İmâm-ı A'zam hazretleri buyuruyor ki:
“Her sebze ve meyve, az olsun, çok olsun, mahsul topraktan alındığı zaman,
onda birini veya kıymeti kadar altın veya gümüşü, Müslüman fakirlere vermek
farzdır.”
Hayvan gücü ile veya dolap, motor ile sulanan yerdeki mahsul elde edilince,
yirmide biri verilir.
Ne kadar olursa olsun, ev bahçesindeki meyve ve sebzeler için ve odun ve ot
ve saman için uşur verilmez.
Balın masraf yapılsa dahi, pamuğun, çayın, tütünün, dağdaki ağaç
meyvelerinin, zeytinlerin, üzümlerin onda biri, uşur olarak verilir.
Zift, petrol ve tuz için uşur yoktur. Uşru verilmeyen mahsulü yemek
haramdır.
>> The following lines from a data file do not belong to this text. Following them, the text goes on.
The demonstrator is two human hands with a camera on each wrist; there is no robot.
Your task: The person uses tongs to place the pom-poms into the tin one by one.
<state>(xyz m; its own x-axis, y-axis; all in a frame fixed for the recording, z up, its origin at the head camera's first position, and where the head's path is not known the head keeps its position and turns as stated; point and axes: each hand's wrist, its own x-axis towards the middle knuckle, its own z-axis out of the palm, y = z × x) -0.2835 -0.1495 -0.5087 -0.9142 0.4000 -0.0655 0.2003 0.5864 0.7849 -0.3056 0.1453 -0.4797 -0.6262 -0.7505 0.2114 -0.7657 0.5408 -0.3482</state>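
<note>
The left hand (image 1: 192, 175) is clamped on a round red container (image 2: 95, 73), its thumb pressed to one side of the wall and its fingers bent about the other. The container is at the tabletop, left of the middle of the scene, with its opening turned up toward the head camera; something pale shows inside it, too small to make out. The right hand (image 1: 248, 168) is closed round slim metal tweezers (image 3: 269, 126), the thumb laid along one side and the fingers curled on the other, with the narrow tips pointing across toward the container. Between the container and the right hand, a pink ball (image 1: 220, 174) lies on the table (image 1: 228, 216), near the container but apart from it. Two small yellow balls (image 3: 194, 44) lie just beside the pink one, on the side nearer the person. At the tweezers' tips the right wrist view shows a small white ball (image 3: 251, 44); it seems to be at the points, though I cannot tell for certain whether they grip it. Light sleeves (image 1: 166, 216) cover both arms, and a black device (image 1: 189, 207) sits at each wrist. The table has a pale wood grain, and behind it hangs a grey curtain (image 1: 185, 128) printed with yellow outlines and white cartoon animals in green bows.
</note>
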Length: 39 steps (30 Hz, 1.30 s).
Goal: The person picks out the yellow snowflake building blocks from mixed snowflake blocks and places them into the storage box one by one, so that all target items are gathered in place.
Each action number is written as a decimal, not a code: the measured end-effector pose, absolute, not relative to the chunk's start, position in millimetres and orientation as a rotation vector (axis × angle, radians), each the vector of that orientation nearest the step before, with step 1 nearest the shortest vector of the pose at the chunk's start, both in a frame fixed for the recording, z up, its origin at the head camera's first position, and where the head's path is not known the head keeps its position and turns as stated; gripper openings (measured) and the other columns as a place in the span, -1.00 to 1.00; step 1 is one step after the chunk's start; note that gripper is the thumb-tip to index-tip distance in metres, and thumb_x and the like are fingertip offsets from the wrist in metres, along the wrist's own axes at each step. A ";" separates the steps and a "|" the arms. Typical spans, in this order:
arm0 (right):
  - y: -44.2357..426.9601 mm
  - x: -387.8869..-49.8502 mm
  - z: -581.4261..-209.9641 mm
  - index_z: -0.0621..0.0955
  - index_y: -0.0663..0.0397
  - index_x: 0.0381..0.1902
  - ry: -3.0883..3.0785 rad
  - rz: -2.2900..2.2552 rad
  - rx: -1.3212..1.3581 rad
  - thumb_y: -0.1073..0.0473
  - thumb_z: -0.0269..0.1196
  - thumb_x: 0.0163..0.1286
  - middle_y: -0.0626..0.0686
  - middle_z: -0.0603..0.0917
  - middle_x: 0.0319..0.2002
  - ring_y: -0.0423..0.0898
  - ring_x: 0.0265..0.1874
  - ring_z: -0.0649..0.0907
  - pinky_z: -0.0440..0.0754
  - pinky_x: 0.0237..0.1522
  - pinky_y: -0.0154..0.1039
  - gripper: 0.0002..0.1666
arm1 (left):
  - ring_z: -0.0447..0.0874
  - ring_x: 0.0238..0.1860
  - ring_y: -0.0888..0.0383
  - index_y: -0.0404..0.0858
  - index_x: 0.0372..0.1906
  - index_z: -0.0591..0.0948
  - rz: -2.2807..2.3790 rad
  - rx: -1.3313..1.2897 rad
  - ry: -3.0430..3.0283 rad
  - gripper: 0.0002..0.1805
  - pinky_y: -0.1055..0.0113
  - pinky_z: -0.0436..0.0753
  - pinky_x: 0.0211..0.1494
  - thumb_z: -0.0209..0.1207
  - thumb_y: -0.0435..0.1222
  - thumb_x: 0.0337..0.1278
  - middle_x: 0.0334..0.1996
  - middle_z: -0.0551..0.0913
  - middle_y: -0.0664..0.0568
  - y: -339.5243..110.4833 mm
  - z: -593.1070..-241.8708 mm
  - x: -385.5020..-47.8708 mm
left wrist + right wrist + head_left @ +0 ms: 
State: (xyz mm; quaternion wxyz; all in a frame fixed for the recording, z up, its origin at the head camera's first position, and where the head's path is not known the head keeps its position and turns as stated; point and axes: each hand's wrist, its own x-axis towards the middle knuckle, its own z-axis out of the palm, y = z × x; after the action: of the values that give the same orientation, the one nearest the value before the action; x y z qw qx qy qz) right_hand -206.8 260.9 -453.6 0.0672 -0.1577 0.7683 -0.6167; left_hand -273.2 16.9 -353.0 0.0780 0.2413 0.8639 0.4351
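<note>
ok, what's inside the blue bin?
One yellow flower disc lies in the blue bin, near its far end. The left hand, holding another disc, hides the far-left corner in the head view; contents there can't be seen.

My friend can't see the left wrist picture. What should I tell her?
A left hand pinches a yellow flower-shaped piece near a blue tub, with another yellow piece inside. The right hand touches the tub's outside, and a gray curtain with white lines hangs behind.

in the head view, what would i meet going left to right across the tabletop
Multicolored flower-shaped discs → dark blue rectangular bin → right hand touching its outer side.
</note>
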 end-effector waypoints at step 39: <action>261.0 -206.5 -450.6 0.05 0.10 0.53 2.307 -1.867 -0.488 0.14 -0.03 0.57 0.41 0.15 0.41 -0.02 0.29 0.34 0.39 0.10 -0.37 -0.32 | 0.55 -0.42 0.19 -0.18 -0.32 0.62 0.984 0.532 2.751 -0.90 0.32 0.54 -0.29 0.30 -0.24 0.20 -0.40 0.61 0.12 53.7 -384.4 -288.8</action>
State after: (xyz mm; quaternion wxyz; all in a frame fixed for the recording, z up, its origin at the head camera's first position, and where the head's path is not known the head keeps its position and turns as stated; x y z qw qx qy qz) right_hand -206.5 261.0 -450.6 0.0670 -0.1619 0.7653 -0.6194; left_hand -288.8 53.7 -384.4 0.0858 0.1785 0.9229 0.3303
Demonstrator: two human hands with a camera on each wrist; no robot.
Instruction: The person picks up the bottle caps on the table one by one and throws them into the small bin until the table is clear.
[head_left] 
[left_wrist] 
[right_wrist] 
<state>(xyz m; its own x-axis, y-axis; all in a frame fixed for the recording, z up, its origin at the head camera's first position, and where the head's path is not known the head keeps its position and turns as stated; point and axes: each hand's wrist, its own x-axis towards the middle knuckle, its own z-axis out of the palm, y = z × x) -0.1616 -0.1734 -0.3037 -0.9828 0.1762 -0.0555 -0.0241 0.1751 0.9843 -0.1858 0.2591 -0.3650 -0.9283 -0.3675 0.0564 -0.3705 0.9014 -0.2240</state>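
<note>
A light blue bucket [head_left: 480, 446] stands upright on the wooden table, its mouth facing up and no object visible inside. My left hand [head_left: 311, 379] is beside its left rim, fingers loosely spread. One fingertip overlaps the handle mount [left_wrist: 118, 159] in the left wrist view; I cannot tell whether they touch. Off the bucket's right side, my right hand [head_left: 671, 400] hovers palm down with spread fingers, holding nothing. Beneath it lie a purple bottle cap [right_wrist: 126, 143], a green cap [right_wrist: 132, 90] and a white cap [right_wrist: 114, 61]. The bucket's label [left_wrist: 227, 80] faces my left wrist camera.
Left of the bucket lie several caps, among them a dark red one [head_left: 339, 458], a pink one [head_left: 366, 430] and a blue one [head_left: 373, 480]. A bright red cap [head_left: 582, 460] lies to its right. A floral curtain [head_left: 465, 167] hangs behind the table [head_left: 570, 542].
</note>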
Yedikten sonra da, vermek lazımdır.
İbni Âbidînde buyuruluyor ki:
“Meyvenin ve ekinin uşru, İmâm-ı A'zama ve İmâm-ı Züfer'e göre, bitki
üzerinde meydana geldikleri ve çürümekten emin oldukları zaman farz olur.
Toplanacak hâle gelmese de, faydalanacak, yenecek hâle gelince uşrunu vermek
farz olur. İmâm-ı Ebû Yusuf'a göre olgunlaşınca, toplamadan önce farz olur.
İmâm-ı Muhammed'e göre ise, hasattan sonra, yani hepsini toplayınca farz olur.
Hasattan önce, yerinden koparıp yemesi veya başkasına yedirmesi caizdir. Fakat,
İmâm-ı A'zama göre, bunun uşrunu da sonra verir. İki imâma göre, bunun uşrunu
vermesi lazım olmaz. Fakat, mahsulün beş vesk olması için, bu da hesaba
katılır. Olgunlaşdıktan sonra koparmış ise, İmâm-ı Muhammed'e göre, yine uşrunu
vermek lazım olmaz. Hepsini topladıktan sonra telef olanın ve çalınanın uşrunu
vermek lazım olmaz.”
İmâm-ı Ebu Yusuf ile İmâm-ı Muhammed'e göre, topraktan çıkan mahsulün, bir
sene dayanıklı, miktarının beş veskten çok olması lazımdır. Vesk, bir deve yükü
demek olup, altmış sâ' alan bir hacim ölçeğidir. Altmış sâ', ikiyüzelli
litre olur. Buna göre, iki imâm, uşur için binikiyüzelli litre nisab olduğunu
bildirmektedir. Fakat fetva İmâm-ı A'zamın ictihadına göre verilmiştir.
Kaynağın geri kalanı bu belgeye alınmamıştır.